Any dead end that we make is also a room, so it has all of the properties and behaviour of a room. For instance, every room is either "lighted" or "dark", and the default is to be lighted. But we can reverse that convention for dead ends, and we can also fill in some other properties:
A dead end is a kind of room with printed name "Dead End" and description "This is a dead end. You'll have to go back the way you came." A dead end is usually dark.
The Undertomb is a dark room. East is a dead end. South is a dead end with printed name "Collapsed Dead End". Northwest is a dead end called the Tortuous Alcove.
In the Undertomb is the candle lantern. It is lit.
As a result of this, three different rooms adjoin the Undertomb, all dead ends. This is much more concise than spelling them out one at a time would be.
Inform often doesn't mind in what order it is told about the world, but it may need to know the name of a kind before that kind can be used. For example,
A coffer is a kind of container. In the Crypt is an open coffer.

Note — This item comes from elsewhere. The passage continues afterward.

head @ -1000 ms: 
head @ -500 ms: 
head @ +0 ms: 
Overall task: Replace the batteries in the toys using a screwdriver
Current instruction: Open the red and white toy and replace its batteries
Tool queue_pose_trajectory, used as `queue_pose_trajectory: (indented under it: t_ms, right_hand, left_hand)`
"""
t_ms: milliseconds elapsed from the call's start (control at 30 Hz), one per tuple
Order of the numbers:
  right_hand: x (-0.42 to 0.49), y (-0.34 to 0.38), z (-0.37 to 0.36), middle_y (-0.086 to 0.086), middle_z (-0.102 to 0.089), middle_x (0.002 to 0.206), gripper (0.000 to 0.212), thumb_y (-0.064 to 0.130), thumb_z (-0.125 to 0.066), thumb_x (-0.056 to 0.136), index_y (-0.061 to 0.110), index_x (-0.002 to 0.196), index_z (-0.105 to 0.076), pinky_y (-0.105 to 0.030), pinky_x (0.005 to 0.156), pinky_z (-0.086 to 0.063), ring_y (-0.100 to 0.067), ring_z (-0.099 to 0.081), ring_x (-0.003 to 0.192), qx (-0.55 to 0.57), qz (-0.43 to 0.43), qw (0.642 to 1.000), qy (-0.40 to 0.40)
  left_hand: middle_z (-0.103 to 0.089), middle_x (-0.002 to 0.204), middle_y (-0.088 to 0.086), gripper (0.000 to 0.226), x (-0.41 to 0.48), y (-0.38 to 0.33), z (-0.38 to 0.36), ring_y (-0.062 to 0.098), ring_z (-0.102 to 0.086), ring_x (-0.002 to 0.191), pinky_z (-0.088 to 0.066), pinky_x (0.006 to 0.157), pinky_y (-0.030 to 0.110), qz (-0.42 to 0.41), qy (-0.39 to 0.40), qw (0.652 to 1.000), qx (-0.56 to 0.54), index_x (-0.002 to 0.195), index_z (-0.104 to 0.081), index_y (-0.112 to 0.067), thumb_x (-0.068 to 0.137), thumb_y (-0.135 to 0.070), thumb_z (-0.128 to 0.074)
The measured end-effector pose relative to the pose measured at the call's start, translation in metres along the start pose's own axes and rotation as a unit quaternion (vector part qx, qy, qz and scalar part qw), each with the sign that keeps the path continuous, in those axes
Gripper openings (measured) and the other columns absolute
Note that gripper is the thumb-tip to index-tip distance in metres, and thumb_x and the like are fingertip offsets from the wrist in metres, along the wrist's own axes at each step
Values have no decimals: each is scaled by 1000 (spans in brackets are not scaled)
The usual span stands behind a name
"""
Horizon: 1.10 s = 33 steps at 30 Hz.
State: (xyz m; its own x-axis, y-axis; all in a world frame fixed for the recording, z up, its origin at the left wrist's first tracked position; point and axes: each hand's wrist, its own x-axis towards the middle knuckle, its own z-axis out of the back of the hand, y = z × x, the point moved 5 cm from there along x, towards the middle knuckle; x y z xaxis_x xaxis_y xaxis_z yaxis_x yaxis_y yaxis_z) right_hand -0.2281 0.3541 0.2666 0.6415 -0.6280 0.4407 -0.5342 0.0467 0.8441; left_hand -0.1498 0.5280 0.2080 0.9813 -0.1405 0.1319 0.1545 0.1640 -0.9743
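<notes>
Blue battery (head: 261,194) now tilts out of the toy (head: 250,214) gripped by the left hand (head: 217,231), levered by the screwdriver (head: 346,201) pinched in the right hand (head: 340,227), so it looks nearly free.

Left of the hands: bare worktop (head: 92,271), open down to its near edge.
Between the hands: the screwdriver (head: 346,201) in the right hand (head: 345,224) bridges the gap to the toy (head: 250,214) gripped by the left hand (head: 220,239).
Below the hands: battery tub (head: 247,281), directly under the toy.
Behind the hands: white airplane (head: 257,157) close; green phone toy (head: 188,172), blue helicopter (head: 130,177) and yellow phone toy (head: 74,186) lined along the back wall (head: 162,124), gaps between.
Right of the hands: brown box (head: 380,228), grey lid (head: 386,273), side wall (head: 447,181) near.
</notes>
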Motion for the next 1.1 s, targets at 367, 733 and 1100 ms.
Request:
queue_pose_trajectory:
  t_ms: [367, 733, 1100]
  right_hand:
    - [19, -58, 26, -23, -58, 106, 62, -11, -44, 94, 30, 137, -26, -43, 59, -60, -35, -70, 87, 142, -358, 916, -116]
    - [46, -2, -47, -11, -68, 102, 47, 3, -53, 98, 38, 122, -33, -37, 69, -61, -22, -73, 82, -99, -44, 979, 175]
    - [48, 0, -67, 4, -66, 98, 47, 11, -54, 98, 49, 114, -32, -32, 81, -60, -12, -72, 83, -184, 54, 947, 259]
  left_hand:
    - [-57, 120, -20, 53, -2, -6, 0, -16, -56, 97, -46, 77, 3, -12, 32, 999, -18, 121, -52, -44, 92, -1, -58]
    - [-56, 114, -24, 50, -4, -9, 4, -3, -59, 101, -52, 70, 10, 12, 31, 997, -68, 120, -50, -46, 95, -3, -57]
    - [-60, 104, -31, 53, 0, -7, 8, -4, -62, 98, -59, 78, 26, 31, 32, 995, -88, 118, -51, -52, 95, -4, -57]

makes sense to Inform and results in the creation of a new thing, just called "coffer" in the absence of any other name to give it, whose kind is "coffer" and which is initially open. Whereas if Inform reads:
In the Crypt is an open coffer.
without knowing that "coffer" is a kind, it simply makes a thing called "open coffer" (and which is not a container). Inform has to be careful like this: English is simply too overflowing with multiple meanings. An "open railway ticket", for instance, is not a "railway ticket" that one can put objects into.